Personalization requires context, not variables. The difference between mail merge and AI personalization is the amount of context you give the model. If your prompt only knows a name, title, and company, the output will sound like a template because that is all the information it had to work with. Feed it the about section, the company industry, recent news, and the person’s actual job function, and the output changes. More context equals more authentic personalization. There is no shortcut around this.
Start with the Sheets variant first. The full scrape-to-send pipeline is powerful but complex. The Google Sheets pipeline — feed in a list of contacts, get personalized drafts back — takes an afternoon to build and immediately improves your reply rates. Ship the simple version, prove the concept, then add the scraping layer.

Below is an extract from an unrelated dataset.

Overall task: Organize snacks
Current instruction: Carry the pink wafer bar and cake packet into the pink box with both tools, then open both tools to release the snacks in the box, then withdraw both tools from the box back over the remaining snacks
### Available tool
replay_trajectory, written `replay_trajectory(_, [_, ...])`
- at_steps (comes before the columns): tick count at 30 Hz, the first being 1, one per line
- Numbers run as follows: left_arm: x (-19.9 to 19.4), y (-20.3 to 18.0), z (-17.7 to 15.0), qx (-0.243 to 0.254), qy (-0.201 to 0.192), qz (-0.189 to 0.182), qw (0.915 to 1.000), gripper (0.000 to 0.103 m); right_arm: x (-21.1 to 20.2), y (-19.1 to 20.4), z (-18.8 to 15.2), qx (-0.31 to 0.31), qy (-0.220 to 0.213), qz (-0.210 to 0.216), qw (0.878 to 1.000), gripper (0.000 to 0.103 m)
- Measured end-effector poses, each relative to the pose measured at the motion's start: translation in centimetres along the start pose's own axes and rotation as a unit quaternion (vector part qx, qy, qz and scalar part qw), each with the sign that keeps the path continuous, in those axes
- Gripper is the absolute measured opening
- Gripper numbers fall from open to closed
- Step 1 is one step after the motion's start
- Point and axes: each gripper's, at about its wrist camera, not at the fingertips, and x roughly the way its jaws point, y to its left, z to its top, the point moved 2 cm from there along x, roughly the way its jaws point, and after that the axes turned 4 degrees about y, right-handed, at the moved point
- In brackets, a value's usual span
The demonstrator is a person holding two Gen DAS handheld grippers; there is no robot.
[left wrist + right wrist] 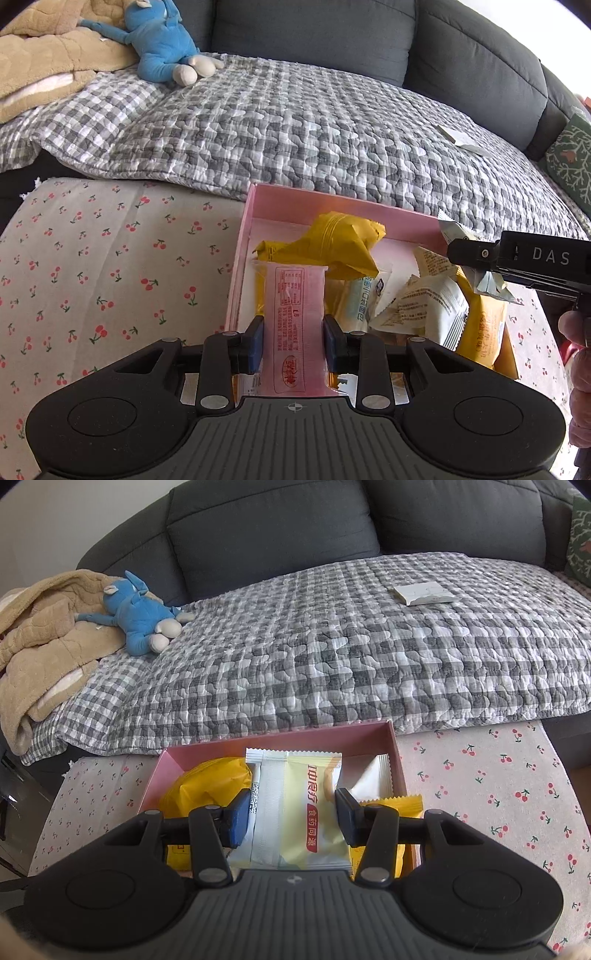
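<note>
While both grippers hang over the pink box [393,746], each has a snack clamped between its pads: the left gripper [293,338] is closed on a slim pink packet [291,325], held lengthwise so its far end reaches over the box's near-left corner, and the right gripper [291,814] is closed on a pale yellow-and-white packet [295,805] with red lettering, poised above the middle of the box. Neither packet is let go yet, so these two are, I'd say, at the point of being dropped in rather than stowed. Below them the box already holds a loose heap: a puffy yellow bag [332,243] at the far left, cream packets [424,306] in the centre, a flat yellow packet [484,332] at the near right. So a good share of the sorting looks done. The cherry-print cloth [110,277] around the box shows no stray snacks in either view, which suggests these two may be among the last, though the grippers hide the near edge. Farther off, on the checked quilt [332,646], lies a flat white packet [424,592], well apart from the box; I cannot tell whether it is a snack. Beyond sit a blue plush toy [136,616] and a tan blanket [37,635].
</note>
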Motion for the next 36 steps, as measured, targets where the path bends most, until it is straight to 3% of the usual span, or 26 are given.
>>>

The Outbound Pipeline Pattern
Company Name → Employee Discovery → Profile Enrichment → AI Personalization → Sequenced Send. Repeatable. Scalable. Zero manual research.
The Module Architecture
| Stage | Trigger | Core Actions | Output |
|---|---|---|---|
| Discovery | Google Sheet new row | Apify LinkedIn Company → Fetch → Filter | Decision-maker list |
| Enrichment | Contact URL | Apify Profile Scraper → Aggregate | Full professional profile |
| Personalization | Enriched dataset | OpenAI (2 calls: research + draft) | Personalized email body |
| Delivery | Approved draft | JSON Transform → HTTP Send / Gmail | Sent email sequence |
The pipeline exists. The pattern is tested. The only question is whether you will build it or keep writing “Hi {{first_name}}, I came across your profile” and wondering why nobody replies.